Gossy believes that Freud's most popular statement of a theory of the unconscious is written over foreign and feminized texts, bodies, and places, by way of anecdotes that range from the Dora case to menstruation to travel phobias. Freudian Slips: Woman, Writing, the Foreign Tongue does a feminist psychoanalytic reading of Freud's book and shows how slippery- textually, erotically, and historically- the writing of theory can be, and also how much we can learn from our slips when we are willing to admit that we have made them.
Bringing together autobiography, psychoanalysis, close readings, pedagogy, and politics in provocative and innovative ways, Gossy discusses Freud's work from both textual and theoretical perspectives and asks what his writing can teach us about authority, theory, home, and the foreign. Arguing that the dominant metaphor in the Psychopathology is that of the female body as foreign text, and that this body, writing, and the foreign tongue are identified with a feminized unconscious that threatens authoritative discourse, Freudian Slips moves toward fashioning a feminist theory that is both "slippery and (para)practical" and constantly searches for ways of writing theory that free, rather than sacrifice, the bodies of women.

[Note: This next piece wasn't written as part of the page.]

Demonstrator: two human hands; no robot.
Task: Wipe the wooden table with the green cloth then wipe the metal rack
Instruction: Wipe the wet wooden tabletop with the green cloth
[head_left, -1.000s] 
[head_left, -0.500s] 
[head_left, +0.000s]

"The readings of individual slips are often highly productive; the argument is both hardworking and playful. Freudian Slips is a book that people will enjoy reading and from which they will learn a great deal."-- Helena Michie, Rice University
Mary S. Gossy is Associate Professor of Spanish and Comparative Literature, Rutgers University. She is the author of The Untold Story: Women and Theory in Golden Age Texts.